> [Your task]:
Return only the lines starting at the line that contains "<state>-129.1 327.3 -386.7" and ending with the final line of the listing; include both endpoints.

───── Data for this task ─────

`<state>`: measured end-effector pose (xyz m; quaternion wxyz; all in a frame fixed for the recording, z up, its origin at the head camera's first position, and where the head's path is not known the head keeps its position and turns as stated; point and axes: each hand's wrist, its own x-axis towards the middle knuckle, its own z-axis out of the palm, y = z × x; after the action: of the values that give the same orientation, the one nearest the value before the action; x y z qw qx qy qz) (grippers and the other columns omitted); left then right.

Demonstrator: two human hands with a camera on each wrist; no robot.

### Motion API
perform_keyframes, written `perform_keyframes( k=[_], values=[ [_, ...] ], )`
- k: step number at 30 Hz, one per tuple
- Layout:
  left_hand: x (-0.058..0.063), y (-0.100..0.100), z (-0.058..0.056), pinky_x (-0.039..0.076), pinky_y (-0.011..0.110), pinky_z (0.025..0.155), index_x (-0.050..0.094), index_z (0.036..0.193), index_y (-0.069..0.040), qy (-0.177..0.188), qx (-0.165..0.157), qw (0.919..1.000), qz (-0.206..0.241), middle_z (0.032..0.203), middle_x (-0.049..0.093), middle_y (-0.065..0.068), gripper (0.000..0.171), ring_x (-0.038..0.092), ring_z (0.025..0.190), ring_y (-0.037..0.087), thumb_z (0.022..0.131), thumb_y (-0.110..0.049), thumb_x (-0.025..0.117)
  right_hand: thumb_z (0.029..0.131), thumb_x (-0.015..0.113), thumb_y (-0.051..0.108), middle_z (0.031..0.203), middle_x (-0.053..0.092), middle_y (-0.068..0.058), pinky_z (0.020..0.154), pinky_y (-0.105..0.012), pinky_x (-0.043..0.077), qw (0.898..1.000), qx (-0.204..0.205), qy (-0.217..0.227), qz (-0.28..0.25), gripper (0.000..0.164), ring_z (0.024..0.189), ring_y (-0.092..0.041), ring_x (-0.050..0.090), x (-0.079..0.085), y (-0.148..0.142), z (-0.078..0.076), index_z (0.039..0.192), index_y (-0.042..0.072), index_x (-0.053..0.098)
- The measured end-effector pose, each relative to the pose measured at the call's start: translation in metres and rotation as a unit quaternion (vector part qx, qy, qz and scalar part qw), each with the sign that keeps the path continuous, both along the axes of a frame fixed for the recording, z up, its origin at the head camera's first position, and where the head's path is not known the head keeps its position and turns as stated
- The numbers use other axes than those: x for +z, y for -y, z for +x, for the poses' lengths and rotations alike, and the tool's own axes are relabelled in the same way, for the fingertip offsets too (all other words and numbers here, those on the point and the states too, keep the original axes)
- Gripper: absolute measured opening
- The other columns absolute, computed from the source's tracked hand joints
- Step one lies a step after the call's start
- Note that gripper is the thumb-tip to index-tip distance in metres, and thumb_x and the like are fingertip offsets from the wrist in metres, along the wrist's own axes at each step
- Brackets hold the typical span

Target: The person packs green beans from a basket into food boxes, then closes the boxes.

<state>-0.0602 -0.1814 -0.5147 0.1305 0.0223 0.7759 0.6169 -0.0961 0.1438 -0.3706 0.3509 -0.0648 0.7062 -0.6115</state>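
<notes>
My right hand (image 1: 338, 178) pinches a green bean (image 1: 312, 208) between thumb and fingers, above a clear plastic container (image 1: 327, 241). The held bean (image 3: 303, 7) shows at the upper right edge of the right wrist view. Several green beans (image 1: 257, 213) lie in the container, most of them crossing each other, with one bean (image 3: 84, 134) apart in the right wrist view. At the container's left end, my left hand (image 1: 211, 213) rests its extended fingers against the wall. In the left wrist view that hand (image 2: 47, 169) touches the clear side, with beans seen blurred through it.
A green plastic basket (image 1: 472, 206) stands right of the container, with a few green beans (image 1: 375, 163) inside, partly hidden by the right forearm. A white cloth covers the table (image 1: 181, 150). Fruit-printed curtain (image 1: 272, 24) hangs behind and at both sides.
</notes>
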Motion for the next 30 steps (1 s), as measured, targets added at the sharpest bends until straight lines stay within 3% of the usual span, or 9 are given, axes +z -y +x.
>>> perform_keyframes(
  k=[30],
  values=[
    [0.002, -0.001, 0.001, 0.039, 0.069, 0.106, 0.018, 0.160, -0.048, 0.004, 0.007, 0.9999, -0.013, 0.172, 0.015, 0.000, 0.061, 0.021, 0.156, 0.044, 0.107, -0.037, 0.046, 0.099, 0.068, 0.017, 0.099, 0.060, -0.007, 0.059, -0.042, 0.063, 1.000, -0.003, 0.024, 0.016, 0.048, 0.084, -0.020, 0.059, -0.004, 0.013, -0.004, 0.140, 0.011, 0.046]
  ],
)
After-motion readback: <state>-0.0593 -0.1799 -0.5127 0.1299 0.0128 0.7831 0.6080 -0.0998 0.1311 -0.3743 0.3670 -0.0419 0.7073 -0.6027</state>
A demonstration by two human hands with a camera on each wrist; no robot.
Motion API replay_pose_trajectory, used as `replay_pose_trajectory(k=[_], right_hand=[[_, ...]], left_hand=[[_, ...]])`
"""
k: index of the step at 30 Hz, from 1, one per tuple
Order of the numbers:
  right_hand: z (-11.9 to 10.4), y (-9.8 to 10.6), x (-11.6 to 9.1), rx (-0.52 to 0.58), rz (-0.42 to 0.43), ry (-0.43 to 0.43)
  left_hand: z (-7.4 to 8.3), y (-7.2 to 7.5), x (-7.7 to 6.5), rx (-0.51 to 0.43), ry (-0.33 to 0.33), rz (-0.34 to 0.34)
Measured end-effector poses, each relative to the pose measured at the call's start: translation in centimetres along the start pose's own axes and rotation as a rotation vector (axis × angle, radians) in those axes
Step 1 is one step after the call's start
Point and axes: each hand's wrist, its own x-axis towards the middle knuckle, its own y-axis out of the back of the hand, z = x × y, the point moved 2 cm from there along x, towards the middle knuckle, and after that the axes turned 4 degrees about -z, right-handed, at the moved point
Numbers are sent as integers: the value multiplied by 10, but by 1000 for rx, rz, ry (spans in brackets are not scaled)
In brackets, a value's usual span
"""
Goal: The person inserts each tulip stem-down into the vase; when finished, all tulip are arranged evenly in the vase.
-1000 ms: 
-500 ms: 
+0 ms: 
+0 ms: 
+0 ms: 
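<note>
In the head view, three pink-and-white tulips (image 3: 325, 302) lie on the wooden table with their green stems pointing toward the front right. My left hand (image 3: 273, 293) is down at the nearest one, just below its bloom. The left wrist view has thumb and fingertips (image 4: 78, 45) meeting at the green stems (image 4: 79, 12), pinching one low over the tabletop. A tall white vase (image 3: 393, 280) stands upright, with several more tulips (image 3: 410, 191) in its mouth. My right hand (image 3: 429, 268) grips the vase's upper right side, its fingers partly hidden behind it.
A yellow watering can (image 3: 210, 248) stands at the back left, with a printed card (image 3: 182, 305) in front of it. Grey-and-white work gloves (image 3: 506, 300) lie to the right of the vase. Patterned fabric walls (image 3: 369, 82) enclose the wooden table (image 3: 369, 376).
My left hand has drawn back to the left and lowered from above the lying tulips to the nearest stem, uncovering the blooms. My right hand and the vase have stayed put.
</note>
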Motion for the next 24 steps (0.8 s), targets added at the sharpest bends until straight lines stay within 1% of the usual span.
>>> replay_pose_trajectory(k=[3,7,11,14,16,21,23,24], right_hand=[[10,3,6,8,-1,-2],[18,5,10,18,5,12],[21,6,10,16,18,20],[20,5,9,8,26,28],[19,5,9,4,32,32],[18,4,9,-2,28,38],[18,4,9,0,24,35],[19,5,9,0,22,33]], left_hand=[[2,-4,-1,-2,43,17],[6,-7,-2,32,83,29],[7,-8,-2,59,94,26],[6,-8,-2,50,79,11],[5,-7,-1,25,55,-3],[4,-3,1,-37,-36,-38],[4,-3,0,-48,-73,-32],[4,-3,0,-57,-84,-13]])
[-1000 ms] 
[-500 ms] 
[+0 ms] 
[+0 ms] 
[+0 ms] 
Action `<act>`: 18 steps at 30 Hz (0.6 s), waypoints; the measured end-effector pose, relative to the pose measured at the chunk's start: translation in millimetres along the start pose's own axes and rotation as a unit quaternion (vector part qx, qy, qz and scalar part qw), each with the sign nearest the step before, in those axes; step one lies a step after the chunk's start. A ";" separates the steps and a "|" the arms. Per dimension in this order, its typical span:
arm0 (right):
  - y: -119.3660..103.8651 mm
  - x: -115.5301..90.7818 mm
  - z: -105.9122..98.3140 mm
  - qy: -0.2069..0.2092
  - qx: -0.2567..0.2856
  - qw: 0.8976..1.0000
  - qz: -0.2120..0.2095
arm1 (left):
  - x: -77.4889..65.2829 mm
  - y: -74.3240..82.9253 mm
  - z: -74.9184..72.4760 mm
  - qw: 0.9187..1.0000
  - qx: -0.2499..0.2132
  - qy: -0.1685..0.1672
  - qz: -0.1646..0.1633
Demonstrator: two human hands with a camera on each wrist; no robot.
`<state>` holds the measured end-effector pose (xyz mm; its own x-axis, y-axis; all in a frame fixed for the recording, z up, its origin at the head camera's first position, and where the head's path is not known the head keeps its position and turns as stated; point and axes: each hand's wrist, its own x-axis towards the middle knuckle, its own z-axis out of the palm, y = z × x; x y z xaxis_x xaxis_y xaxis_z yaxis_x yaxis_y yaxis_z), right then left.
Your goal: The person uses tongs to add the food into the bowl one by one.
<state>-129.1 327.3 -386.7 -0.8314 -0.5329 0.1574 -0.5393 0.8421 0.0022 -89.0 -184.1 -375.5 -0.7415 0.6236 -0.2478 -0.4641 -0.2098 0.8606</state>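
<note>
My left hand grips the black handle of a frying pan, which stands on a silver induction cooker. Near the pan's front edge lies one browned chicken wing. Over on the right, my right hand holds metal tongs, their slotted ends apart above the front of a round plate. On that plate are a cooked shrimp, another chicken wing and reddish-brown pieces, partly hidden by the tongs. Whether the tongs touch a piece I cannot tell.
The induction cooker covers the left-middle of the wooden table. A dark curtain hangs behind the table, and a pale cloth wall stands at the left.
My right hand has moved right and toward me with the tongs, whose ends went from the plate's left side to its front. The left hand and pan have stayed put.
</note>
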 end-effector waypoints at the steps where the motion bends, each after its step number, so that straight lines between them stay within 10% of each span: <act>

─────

> [Task result]:
<state>-129.1 327.3 -386.7 -0.8314 -0.5329 0.1574 -0.5393 0.8421 0.0022 -89.0 -184.1 -375.5 -0.7415 0.6236 -0.2478 -0.4641 -0.2098 0.8606</state>
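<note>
My left hand grips the black handle of a frying pan, which stands on a silver induction cooker. Near the pan's front edge lies one browned chicken wing. Over on the right, my right hand holds metal tongs, their slotted ends apart above the front of a round plate. On that plate are a cooked shrimp, another chicken wing and reddish-brown pieces, partly hidden by the tongs. Whether the tongs touch a piece I cannot tell.
The induction cooker covers the left-middle of the wooden table. A dark curtain hangs behind the table, and a pale cloth wall stands at the left.
My right hand has moved right and toward me with the tongs, whose ends went from the plate's left side to its front. The left hand and pan have stayed put.
</note>
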 end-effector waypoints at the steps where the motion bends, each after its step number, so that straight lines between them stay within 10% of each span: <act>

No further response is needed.